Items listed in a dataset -
= Beginning of Section =

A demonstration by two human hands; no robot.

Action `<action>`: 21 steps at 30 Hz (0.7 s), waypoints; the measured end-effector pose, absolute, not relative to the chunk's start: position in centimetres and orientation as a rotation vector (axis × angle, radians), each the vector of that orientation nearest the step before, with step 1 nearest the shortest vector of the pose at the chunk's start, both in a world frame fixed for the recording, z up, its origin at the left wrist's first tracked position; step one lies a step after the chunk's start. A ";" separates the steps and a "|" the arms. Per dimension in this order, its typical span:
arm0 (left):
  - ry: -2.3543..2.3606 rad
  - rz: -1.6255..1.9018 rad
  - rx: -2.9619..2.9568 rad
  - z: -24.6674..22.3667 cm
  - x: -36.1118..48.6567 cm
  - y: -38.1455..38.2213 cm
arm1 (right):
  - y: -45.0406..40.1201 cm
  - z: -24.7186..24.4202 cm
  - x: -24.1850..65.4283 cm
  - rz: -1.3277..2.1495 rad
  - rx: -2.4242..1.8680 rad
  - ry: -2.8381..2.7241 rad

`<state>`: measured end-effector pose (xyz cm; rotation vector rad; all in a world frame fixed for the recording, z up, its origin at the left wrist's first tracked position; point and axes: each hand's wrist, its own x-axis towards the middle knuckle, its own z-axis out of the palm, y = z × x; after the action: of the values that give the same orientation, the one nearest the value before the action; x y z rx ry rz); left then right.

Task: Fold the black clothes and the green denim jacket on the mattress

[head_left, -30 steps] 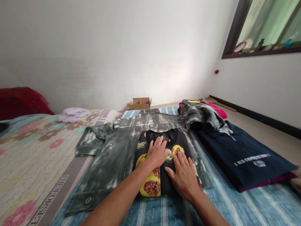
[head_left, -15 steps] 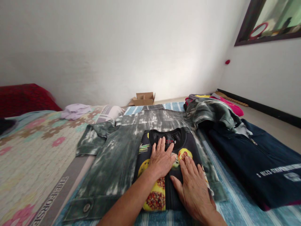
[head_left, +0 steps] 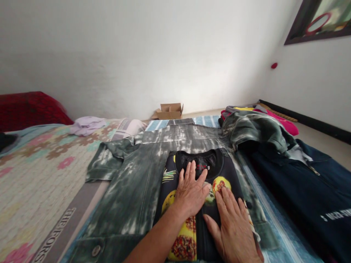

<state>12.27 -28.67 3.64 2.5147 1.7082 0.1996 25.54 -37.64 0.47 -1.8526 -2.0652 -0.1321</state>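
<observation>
A cardboard box (head_left: 170,111), its flaps raised, sits by the wall, its contents too small to make out. A left hand (head_left: 190,193) and a right hand (head_left: 231,223), fingers slightly spread, press flat on a folded fruit-print garment (head_left: 182,241), which lies atop a green-and-white denim jacket (head_left: 128,186). The frame cuts off a navy garment (head_left: 296,190); the hands hide part of the print.

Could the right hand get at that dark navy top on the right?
Probably yes: the right hand lies on the printed garment, with nothing seen blocking the side of the navy top.
</observation>
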 end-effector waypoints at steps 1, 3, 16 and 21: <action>1.707 0.207 2.514 3.6 12.3 -28.7 | -37.7 0.4 25.6 -0.142 -1.849 -2.062; 1.703 0.224 2.515 3.5 12.2 -28.7 | -37.7 0.3 25.6 -0.159 -1.841 -2.055; 1.692 0.245 2.511 3.3 12.0 -28.6 | -37.6 -0.2 25.6 -0.197 -1.816 -2.049; 1.708 0.181 2.490 3.9 12.3 -28.7 | -37.6 -0.5 25.8 -0.232 -1.770 -2.047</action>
<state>12.26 -28.73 3.92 2.4895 1.7080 0.1813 25.79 -37.60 -0.50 -1.7702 -2.0475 -0.2322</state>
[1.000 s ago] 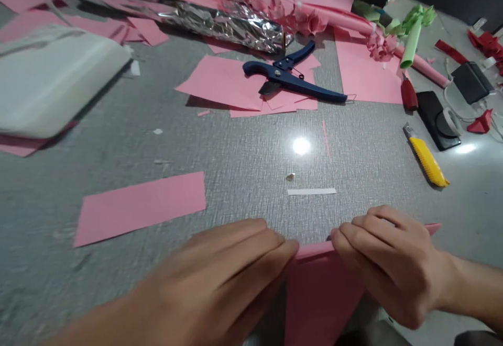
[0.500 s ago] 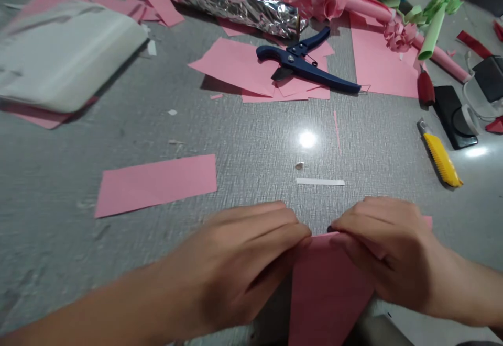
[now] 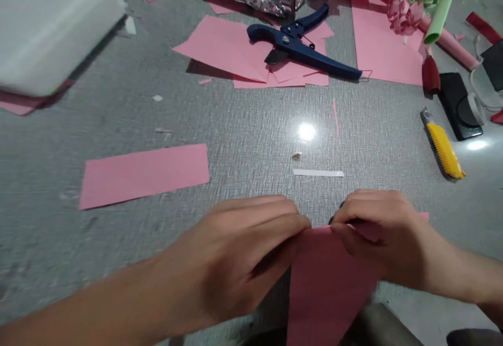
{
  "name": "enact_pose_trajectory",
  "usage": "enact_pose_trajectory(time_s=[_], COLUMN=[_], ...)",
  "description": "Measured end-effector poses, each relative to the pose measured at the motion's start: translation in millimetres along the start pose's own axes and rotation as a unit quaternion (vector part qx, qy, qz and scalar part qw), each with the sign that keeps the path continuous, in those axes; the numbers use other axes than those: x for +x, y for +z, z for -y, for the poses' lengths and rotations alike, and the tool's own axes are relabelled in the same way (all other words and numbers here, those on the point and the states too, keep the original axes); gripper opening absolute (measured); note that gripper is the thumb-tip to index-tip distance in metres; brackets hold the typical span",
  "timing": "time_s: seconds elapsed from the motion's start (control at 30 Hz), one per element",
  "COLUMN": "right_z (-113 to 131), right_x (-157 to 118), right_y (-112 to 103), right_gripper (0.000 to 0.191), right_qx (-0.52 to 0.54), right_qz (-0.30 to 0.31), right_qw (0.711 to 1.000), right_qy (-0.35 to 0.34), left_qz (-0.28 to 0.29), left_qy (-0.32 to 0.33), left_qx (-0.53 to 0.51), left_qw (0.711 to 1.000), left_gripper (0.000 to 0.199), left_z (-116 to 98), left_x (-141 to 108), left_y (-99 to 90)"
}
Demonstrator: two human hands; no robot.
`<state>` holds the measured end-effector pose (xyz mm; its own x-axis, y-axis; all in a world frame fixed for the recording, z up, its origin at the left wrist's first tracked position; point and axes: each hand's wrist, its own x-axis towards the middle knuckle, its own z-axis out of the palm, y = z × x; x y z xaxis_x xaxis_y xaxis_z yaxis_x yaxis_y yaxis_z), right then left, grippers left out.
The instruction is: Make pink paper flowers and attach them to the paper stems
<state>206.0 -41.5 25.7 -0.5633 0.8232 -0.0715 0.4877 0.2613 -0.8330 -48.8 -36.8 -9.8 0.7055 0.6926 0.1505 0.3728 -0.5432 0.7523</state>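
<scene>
Grey textured tabletop (image 3: 243, 126), littered with pink paper scraps, glare spot mid-surface.
Pink paper sheet (image 3: 326, 283) at near edge, plain, matte, overhanging it; left hand (image 3: 236, 262) and right hand (image 3: 377, 231) fingers closed, pinching its top fold. Blue cutter (image 3: 298, 47) far centre; yellow knife (image 3: 444, 147) right edge. No legible writing.

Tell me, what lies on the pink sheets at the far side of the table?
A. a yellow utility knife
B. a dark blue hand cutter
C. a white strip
B: the dark blue hand cutter rests across the pink sheets.
</scene>
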Motion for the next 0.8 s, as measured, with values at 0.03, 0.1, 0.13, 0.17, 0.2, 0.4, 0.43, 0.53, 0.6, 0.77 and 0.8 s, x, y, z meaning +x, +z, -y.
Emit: enact_pose_trajectory(time_s=[0.03,0.1,0.13,0.17,0.2,0.4,0.43,0.53,0.6,0.77,0.8], right_z=[-1.2,-2.7,-2.7,-2.4,-1.8,-2.3,-3.5,-6.7,-7.6,-9.9,-11.6], right_x=[-0.2,-0.8,-1.1,-1.3,-1.5,2.0,3.2,6.0,6.6,5.8,6.4], right_y=[1.3,3.6,4.5,5.2,5.8,4.4,3.2,-1.2,-3.4,-6.3,-7.2], right_gripper=[0.019,0.019,0.019,0.019,0.020,0.024,0.025,0.028,0.029,0.029,0.027], right_qx=[0.002,0.001,-0.003,-0.008,-0.013,-0.043,-0.049,-0.080,-0.101,-0.113,-0.113], right_qz=[-0.004,-0.007,-0.009,-0.009,-0.010,-0.009,-0.005,0.011,0.016,0.021,0.012], right_qw=[1.000,1.000,0.999,0.999,0.999,0.994,0.993,0.990,0.990,0.990,0.990], right_qy=[-0.009,-0.028,-0.036,-0.043,-0.048,-0.097,-0.108,-0.113,-0.101,-0.087,-0.085], left_qz=[0.004,0.010,0.011,0.011,0.010,-0.006,-0.014,-0.030,-0.024,-0.024,-0.024], left_qy=[-0.011,-0.028,-0.032,-0.035,-0.035,-0.025,-0.024,-0.038,-0.060,-0.099,-0.107], left_qx=[-0.010,-0.032,-0.043,-0.052,-0.060,-0.055,-0.048,-0.030,-0.032,-0.021,-0.013], left_qw=[1.000,0.999,0.999,0.998,0.998,0.998,0.998,0.998,0.997,0.995,0.994], left_gripper=[0.028,0.028,0.028,0.028,0.028,0.031,0.031,0.030,0.029,0.033,0.033], left_z=[-1.3,-4.2,-5.6,-6.9,-8.0,-7.6,-6.7,-5.2,-5.9,-7.9,-6.8], left_x=[1.6,5.1,6.9,8.6,9.9,11.4,11.2,11.7,12.5,13.3,13.3], left_y=[-1.3,-3.8,-4.5,-4.8,-4.5,1.0,0.9,-2.8,-7.0,-17.3,-19.6])
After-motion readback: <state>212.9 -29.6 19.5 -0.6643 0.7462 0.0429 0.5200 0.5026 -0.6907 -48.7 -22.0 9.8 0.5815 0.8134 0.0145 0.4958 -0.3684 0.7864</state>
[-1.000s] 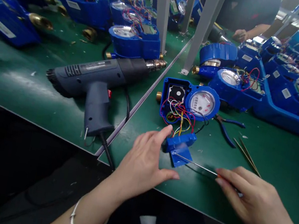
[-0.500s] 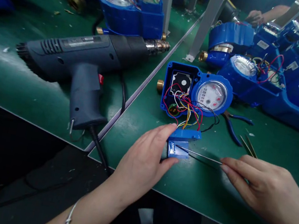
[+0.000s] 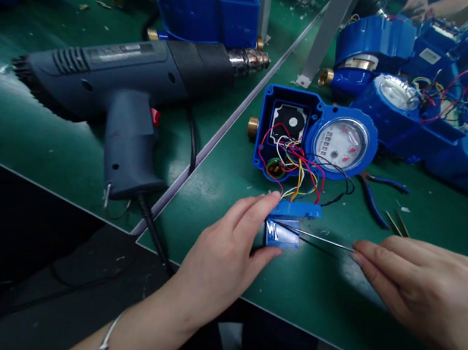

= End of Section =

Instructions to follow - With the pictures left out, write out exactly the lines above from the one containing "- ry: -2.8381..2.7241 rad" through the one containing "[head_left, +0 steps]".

Exercise result -
  - ry: -2.8381..2.7241 rad

`<state>`: measured end-effector pose (xyz cm; rotation vector rad; all in a world frame fixed for the recording, z up, its origin at the left wrist's first tracked position; point and axes: each hand's wrist, its own x-axis towards the middle knuckle, its own z-axis out of the palm, y = z × x; after the action: of the values that give the same orientation, the one nearest the value before the action; x y z rx ry rz); left then right.

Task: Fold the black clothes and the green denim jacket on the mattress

[head_left, -30 steps] 
[head_left, -15 steps] 
[head_left, +0 steps] 

The exercise requires no further output.